Skip the bun and keep all the best parts of a classic burger. These juicy low carb burger bowls are packed with seasoned beef, crisp veggies, creamy sauce, and plenty of fresh toppings. They’re easy to customize, fast to cook, and satisfying without feeling heavy.

Whether you’re watching carbs or just want a simple, delicious dinner, this bowl checks every box. It’s everything you love about a burger—just in a bowl.

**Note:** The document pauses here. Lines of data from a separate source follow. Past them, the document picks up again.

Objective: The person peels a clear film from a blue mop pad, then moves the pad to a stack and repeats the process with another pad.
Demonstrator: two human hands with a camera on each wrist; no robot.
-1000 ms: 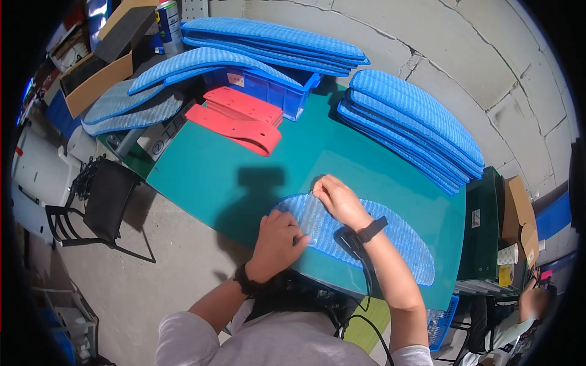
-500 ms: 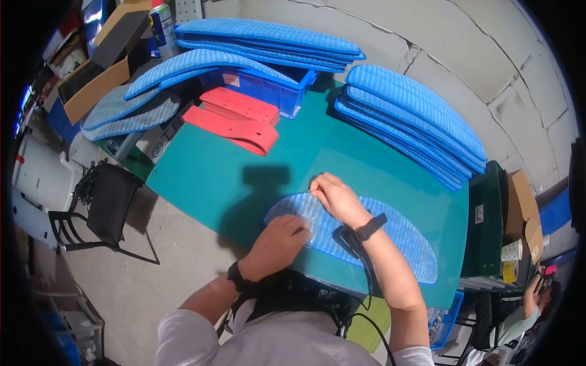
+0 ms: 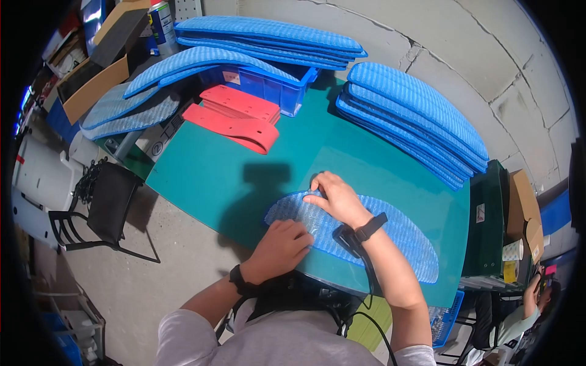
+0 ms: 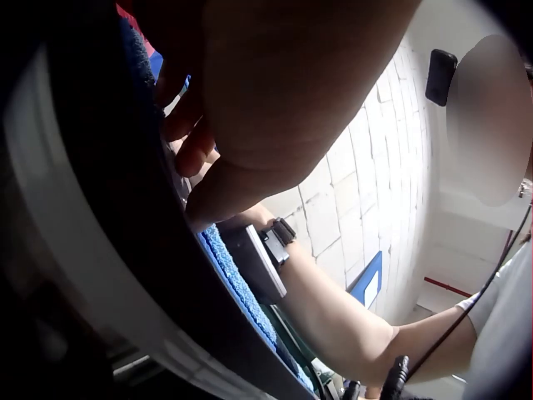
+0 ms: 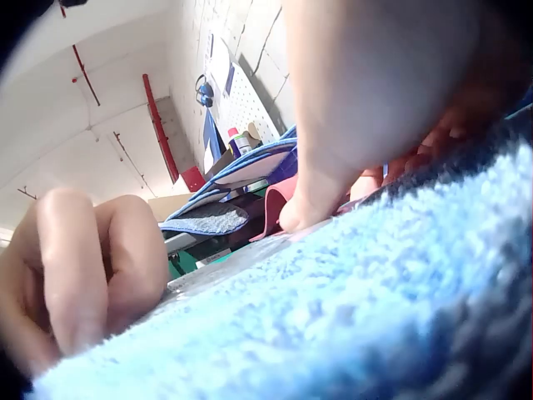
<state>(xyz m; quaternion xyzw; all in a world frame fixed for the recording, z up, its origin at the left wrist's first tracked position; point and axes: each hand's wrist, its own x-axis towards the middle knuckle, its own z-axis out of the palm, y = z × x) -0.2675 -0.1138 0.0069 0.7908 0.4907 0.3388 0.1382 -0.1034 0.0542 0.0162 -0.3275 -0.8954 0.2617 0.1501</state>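
Note:
A blue, half-oval mop pad (image 3: pixel 394 235) lies flat on the green tabletop (image 3: pixel 366 174). Across its left half spreads a glossy clear film (image 3: pixel 306 215), whose sheen also shows in the right wrist view. My left hand (image 3: pixel 279 247) is at the pad's near edge with bent fingers; its thumb and fingertips close on the film in the left wrist view. Over the pad's far edge, my right hand (image 3: pixel 336 198) has its thumb spread from loosely bent fingers. That thumb (image 5: pixel 312 208) touches down on the pad's surface, while the other fingers are partly hidden behind it.
Several blue pads (image 3: pixel 415 122) are stacked at the back right, more pads (image 3: pixel 268 36) on a blue bin (image 3: pixel 262 88). Red perforated strips (image 3: pixel 235 116) lie in front of the bin. A black chair (image 3: pixel 113 201) stands left; a person (image 3: pixel 516 329) sits far right.
My left hand moved right and over the pad, then back a little toward its near edge. The right hand stayed in place, but its thumb has come apart from the fingers.

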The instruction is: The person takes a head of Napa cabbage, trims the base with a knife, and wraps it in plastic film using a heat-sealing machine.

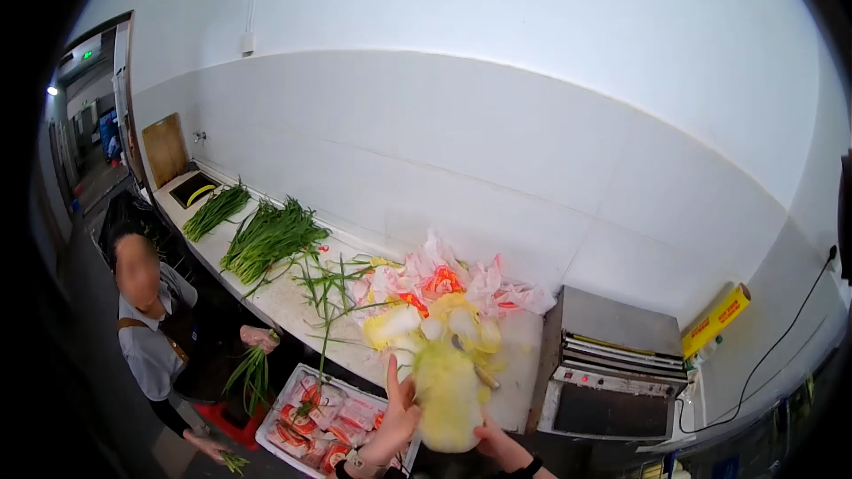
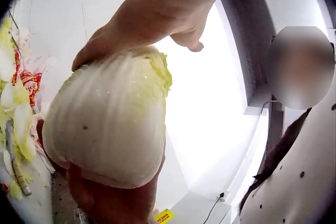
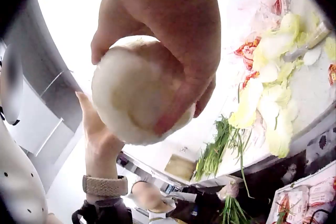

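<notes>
Above the near edge of a long white worktop, a pale Chinese cabbage is held up off the surface between two hands. The left hand has its fingers curved over one side, thumb sticking out clear; the right hand grips the thick white base. Behind the cabbage lie loose leaves, a knife and crumpled plastic bags. Bundles of long greens lie farther left, a metal machine stands right, and another person at left holds green stalks.
</notes>
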### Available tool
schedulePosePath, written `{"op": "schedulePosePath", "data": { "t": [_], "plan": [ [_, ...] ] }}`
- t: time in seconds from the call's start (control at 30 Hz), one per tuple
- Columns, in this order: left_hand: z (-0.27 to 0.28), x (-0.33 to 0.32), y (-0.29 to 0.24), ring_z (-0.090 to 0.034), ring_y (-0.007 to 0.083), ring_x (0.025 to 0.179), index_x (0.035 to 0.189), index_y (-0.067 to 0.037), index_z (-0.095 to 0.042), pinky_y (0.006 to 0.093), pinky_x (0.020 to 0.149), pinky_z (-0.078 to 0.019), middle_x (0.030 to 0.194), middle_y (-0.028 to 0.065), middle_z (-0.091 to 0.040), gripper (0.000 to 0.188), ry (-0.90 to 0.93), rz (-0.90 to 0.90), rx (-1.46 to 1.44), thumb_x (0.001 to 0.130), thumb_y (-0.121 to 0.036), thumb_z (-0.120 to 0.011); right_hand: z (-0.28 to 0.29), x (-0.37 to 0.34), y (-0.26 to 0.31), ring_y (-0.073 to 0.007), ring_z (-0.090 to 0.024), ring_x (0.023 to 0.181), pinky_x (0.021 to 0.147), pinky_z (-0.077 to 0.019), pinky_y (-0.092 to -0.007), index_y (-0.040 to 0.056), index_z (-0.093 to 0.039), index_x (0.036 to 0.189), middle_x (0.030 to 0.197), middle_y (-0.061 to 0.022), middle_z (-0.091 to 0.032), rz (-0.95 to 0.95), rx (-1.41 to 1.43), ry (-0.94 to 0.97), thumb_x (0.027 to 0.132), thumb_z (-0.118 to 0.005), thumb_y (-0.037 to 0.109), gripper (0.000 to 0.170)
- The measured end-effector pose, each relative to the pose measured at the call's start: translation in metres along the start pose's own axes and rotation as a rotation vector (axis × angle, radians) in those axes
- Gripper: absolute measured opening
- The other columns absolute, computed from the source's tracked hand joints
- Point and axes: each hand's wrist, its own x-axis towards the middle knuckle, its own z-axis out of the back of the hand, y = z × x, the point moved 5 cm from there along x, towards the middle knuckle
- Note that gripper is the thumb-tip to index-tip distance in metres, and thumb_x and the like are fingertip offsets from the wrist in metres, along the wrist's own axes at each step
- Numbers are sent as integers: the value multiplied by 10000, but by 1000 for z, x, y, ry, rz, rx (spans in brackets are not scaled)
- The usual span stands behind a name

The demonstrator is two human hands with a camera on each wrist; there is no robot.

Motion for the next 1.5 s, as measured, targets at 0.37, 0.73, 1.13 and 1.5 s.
{"op": "schedulePosePath", "data": {
  "t": [0.37,0.73,1.13,1.5],
  "plan": [
    [-67,18,8,-337,225,1239,1394,9,-95,331,1029,-273,1338,171,-347,892,222,84,394,705,-31,-659,-4,-13,63,-215,-385,1223,996,-342,-366,46,-257,1359,1344,-75,-378,272,-12,36,658,-694,547,966],
    [-40,2,-1,-430,190,1161,1366,8,-209,313,973,-359,1281,131,-420,761,-38,89,-236,748,-61,-647,-30,6,77,-212,-286,1275,1045,-231,-348,12,-159,1390,1400,-94,-277,366,-685,155,779,-446,670,942],
    [74,-120,-50,-466,256,1165,1347,-31,-268,381,971,-398,1294,145,-440,669,-440,-177,-307,778,-188,-582,91,83,28,-235,-371,1222,1009,-280,-335,12,-377,1287,1311,-126,-403,225,-1001,-170,859,-519,122,464],
    [100,-200,-21,-489,262,1147,1332,-51,-328,425,949,-415,1295,112,-460,800,-671,-202,-253,734,-458,-670,71,57,19,-160,-552,981,832,-429,-270,22,-521,1106,1086,-74,-563,-82,-720,-31,887,-512,128,243]
  ]
}}
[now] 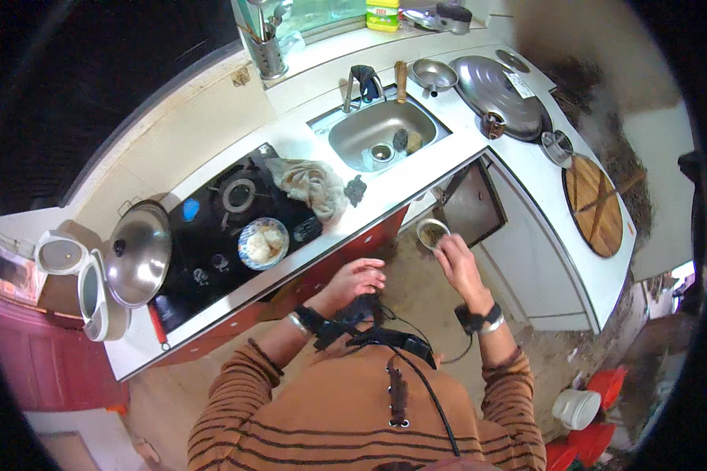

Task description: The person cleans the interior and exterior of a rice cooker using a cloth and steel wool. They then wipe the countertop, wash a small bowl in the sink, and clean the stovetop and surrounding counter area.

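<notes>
My right hand (pixel 458 265) grips the rim of a small round bowl or cup (pixel 432 234), held in front of the counter beside an open cabinet door (pixel 474 203). What lies in it is too small to tell. My left hand (pixel 353 281) is raised at the counter's front edge, fingers apart and slightly bent, with nothing in it. Left of it, a patterned bowl (pixel 263 243) of pale food stands on the black gas hob (pixel 182 282). A crumpled cloth (pixel 315 185) lies over the hob's right end.
A steel sink (pixel 353 135) holds scouring pads. A domed wok lid (pixel 138 253) stands at the left. On the right counter are a large steel lid (pixel 489 88), a mug (pixel 557 147) and a round wooden board (pixel 595 206). A white bucket (pixel 576 409) stands on the floor.
</notes>
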The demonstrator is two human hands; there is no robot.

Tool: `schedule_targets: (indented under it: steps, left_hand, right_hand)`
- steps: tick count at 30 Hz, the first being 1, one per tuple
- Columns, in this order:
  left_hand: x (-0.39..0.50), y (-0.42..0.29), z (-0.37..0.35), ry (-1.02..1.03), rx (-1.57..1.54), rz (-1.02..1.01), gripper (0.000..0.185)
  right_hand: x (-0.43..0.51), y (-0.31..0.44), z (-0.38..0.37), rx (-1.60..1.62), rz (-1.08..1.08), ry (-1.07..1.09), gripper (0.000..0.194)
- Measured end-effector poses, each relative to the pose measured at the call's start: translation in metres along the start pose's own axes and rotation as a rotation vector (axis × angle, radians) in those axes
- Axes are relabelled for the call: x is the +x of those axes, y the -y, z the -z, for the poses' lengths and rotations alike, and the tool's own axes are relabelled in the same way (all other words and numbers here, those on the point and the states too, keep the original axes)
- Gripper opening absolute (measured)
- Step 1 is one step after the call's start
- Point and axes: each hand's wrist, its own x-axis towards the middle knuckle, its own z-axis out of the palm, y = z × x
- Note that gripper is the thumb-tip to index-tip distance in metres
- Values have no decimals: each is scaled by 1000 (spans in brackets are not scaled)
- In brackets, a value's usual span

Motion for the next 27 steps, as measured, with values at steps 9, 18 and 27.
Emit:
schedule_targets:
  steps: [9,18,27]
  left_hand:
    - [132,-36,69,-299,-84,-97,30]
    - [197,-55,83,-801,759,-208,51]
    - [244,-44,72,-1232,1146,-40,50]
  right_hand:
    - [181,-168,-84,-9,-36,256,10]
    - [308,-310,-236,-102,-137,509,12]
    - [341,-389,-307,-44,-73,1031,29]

Juicy Low Carb Burger Bowls - A Fast, Flavor-Packed Weeknight Meal

Prep Time 10 minutes
Cook Time 20 minutes
Total Time 30 minutes
Servings 4 servings

Ingredients
  

  • 1 lb ground beef (80/20 for juicy flavor, or 90/10 for leaner)
  • 1 tsp kosher salt
  • 1/2 tsp black pepper
  • 1 tsp garlic powder
  • 1 tsp onion powder
  • 1 tsp smoked paprika
  • 1 tbsp Worcestershire sauce (check label if strict low carb)
  • 1 tbsp olive oil or avocado oil
  • 4 cups chopped romaine or mixed greens
  • 1 cup cherry tomatoes, halved
  • 1/2 small red onion, thinly sliced
  • 1 cup sliced pickles (dill)
  • 1 avocado, diced
  • 1 cup shredded cheddar or your favorite cheese
  • 2 tbsp sesame seeds (optional, for a burger vibe)
  • 1/2 cup mayonnaise
  • 2 tbsp sugar-free ketchup
  • 1 tbsp yellow mustard
  • 1 tbsp dill pickle relish (sugar-free) or finely chopped pickles
  • 1/2 tsp smoked paprika
  • 1/4 tsp garlic powder
  • 1–2 tsp water to thin, as needed

Instructions
 

  • Make the sauce: In a small bowl, mix the mayonnaise, sugar-free ketchup, mustard, relish, smoked paprika, and garlic powder. Add a splash of water until it’s drizzleable. Taste and adjust salt or tang with more mustard if needed. Chill while you cook the beef.
  • Season the beef: In a mixing bowl, combine ground beef with salt, pepper, garlic powder, onion powder, smoked paprika, and Worcestershire. Mix gently with your hands or a fork—just until combined so the meat stays tender.
  • Brown the beef: Heat the oil in a large skillet over medium-high heat. Add the beef, breaking it up with a spatula. Cook 6–8 minutes until browned with some crispy bits. If there’s excess grease, drain or blot. Taste and adjust seasoning.
  • Prep the base: While the beef cooks, assemble bowls with a generous layer of greens. Top with tomatoes, red onion, pickles, and avocado.
  • Add cheese and beef: Sprinkle shredded cheese over the warm beef so it melts slightly. Spoon the cheesy beef onto each bowl.
  • Finish and serve: Drizzle with burger sauce, sprinkle with sesame seeds, and add any extra toppings you like. Serve right away while the beef is hot and the veggies are crisp.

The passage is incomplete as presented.